- _The problem_
Give back the full listing exactly as it appears below.

- _Records to use_
[Start of Attachment]

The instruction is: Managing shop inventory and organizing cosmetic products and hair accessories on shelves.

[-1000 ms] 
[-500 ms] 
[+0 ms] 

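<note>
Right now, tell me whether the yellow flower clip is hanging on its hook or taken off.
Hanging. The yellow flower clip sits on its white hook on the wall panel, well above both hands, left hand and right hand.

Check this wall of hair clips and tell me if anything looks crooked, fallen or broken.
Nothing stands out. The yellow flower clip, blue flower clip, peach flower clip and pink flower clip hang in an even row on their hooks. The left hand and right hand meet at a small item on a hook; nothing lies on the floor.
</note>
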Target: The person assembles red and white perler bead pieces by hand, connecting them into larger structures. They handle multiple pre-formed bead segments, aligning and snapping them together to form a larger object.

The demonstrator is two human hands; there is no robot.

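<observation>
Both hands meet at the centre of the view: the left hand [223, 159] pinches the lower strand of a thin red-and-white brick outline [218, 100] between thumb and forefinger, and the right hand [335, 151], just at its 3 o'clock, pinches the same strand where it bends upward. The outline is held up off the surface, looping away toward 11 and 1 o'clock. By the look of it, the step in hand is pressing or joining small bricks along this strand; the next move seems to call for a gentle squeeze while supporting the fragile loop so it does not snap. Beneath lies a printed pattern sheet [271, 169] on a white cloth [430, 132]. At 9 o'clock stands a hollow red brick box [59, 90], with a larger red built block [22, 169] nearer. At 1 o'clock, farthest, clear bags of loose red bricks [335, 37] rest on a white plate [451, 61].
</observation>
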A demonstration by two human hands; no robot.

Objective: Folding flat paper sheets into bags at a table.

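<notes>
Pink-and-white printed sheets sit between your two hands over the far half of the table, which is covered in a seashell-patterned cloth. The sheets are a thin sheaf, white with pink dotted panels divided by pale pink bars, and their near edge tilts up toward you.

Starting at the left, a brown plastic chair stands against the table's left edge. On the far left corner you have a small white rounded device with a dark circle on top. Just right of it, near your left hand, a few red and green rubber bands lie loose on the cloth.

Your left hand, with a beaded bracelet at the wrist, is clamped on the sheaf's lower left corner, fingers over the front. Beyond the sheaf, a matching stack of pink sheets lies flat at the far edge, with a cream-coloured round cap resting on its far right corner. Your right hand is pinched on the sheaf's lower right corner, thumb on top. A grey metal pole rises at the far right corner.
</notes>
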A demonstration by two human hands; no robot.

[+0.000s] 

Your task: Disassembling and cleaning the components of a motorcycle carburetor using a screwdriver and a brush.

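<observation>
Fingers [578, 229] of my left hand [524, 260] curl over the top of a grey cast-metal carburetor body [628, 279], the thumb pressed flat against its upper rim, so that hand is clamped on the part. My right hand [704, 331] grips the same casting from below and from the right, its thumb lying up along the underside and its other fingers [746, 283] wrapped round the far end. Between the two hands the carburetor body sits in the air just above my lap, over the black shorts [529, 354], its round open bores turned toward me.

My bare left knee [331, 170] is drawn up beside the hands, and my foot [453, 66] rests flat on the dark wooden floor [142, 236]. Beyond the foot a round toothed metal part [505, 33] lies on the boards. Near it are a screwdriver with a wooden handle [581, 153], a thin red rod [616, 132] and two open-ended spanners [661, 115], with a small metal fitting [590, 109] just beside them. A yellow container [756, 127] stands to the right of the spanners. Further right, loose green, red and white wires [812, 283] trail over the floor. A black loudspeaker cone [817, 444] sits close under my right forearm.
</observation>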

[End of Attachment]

- _Your response_
The instruction is: Managing shop inventory and organizing cosmetic products and hair accessories on shelves.

[-1000 ms] 
[-500 ms] 
[+0 ms] 

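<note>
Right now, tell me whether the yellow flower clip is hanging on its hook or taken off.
Hanging. The yellow flower clip sits on its white hook on the wall panel, well above both hands, left hand and right hand.

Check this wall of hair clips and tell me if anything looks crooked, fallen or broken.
Nothing stands out. The yellow flower clip, blue flower clip, peach flower clip and pink flower clip hang in an even row on their hooks. The left hand and right hand meet at a small item on a hook; nothing lies on the floor.
</note>
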Target: The person assembles red and white perler bead pieces by hand, connecting them into larger structures. They handle multiple pre-formed bead segments, aligning and snapping them together to form a larger object.

The demonstrator is two human hands; there is no robot.

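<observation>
Both hands meet at the centre of the view: the left hand [223, 159] pinches the lower strand of a thin red-and-white brick outline [218, 100] between thumb and forefinger, and the right hand [335, 151], just at its 3 o'clock, pinches the same strand where it bends upward. The outline is held up off the surface, looping away toward 11 and 1 o'clock. By the look of it, the step in hand is pressing or joining small bricks along this strand; the next move seems to call for a gentle squeeze while supporting the fragile loop so it does not snap. Beneath lies a printed pattern sheet [271, 169] on a white cloth [430, 132]. At 9 o'clock stands a hollow red brick box [59, 90], with a larger red built block [22, 169] nearer. At 1 o'clock, farthest, clear bags of loose red bricks [335, 37] rest on a white plate [451, 61].
</observation>
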A demonstration by two human hands; no robot.

Objective: Folding flat paper sheets into bags at a table.

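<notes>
Pink-and-white printed sheets sit between your two hands over the far half of the table, which is covered in a seashell-patterned cloth. The sheets are a thin sheaf, white with pink dotted panels divided by pale pink bars, and their near edge tilts up toward you.

Starting at the left, a brown plastic chair stands against the table's left edge. On the far left corner you have a small white rounded device with a dark circle on top. Just right of it, near your left hand, a few red and green rubber bands lie loose on the cloth.

Your left hand, with a beaded bracelet at the wrist, is clamped on the sheaf's lower left corner, fingers over the front. Beyond the sheaf, a matching stack of pink sheets lies flat at the far edge, with a cream-coloured round cap resting on its far right corner. Your right hand is pinched on the sheaf's lower right corner, thumb on top. A grey metal pole rises at the far right corner.
</notes>
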A demonstration by two human hands; no robot.

[+0.000s] 

Your task: Disassembling and cleaning the components of a motorcycle carburetor using a screwdriver and a brush.

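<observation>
Fingers [578, 229] of my left hand [524, 260] curl over the top of a grey cast-metal carburetor body [628, 279], the thumb pressed flat against its upper rim, so that hand is clamped on the part. My right hand [704, 331] grips the same casting from below and from the right, its thumb lying up along the underside and its other fingers [746, 283] wrapped round the far end. Between the two hands the carburetor body sits in the air just above my lap, over the black shorts [529, 354], its round open bores turned toward me.

My bare left knee [331, 170] is drawn up beside the hands, and my foot [453, 66] rests flat on the dark wooden floor [142, 236]. Beyond the foot a round toothed metal part [505, 33] lies on the boards. Near it are a screwdriver with a wooden handle [581, 153], a thin red rod [616, 132] and two open-ended spanners [661, 115], with a small metal fitting [590, 109] just beside them. A yellow container [756, 127] stands to the right of the spanners. Further right, loose green, red and white wires [812, 283] trail over the floor. A black loudspeaker cone [817, 444] sits close under my right forearm.
</observation>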

Output is finished, and nothing else is required.